The problem.
Output range, inclusive: from the line containing "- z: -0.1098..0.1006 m" to the line containing "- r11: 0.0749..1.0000". Restate those lines from the data below word for word and only those.

Supplied information.

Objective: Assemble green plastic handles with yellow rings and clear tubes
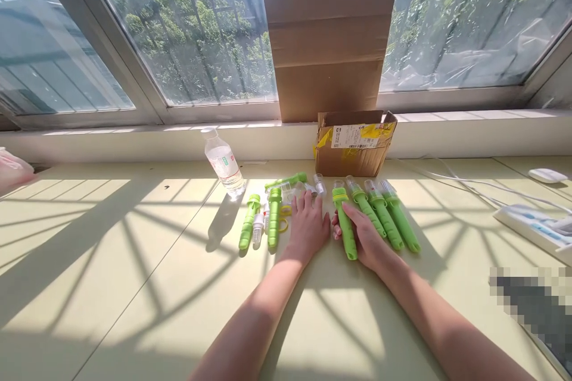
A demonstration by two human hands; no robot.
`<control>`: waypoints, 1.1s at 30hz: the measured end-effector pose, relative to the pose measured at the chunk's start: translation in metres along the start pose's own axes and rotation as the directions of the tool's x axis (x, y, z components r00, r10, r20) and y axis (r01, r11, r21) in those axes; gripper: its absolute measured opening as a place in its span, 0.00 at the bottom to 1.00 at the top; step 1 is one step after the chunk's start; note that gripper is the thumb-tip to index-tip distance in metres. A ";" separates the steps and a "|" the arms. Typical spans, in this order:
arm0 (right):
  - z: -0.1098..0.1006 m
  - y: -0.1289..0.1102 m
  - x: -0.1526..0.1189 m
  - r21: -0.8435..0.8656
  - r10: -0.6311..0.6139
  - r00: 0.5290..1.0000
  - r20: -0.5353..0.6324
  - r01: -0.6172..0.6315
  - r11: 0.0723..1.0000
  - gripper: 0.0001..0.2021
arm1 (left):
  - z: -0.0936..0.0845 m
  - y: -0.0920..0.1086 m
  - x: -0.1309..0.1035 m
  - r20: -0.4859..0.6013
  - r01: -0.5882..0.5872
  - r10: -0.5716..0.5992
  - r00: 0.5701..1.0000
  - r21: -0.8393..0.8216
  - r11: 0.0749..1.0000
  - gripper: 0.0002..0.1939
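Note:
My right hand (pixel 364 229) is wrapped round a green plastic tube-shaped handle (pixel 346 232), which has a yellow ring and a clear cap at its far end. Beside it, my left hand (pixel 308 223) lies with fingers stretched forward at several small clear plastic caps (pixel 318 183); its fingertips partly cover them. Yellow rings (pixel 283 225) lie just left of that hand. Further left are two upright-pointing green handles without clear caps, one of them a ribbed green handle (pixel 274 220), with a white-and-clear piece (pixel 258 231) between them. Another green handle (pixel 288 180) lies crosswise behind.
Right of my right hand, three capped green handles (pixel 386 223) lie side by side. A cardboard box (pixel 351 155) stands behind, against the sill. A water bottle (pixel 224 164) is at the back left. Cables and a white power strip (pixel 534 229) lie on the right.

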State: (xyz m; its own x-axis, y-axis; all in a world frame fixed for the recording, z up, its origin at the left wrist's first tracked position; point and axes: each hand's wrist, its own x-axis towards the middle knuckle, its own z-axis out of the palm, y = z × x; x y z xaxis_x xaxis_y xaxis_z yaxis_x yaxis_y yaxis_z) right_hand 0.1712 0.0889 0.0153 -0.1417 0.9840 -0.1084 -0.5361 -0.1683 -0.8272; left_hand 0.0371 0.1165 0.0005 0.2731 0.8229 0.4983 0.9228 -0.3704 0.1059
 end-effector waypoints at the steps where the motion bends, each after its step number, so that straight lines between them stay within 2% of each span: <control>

Solution to the problem.
  - z: -0.1098..0.1006 m
  - y: -0.1289..0.1102 m
  - x: -0.1526..0.1189 m
  - r21: -0.8435..0.8656
  - r10: -0.6311..0.6139
  - r00: 0.5290..1.0000
  - r20: -0.5353..0.6324
  - r01: -0.6172..0.6315
  - r11: 0.0723..1.0000
  - gripper: 0.0001..0.2021
arm1 (left):
  - z: -0.0936..0.0845 m
  - y: -0.0920..0.1086 m
  - x: -0.1309..0.1035 m
  - r20: -0.4859..0.6013
  - r01: -0.5882..0.5872
  - r10: -0.5716..0.5992
  - r00: 0.5701..1.0000
  - r21: -0.8393..0.8216
  - r11: 0.0749..1.0000

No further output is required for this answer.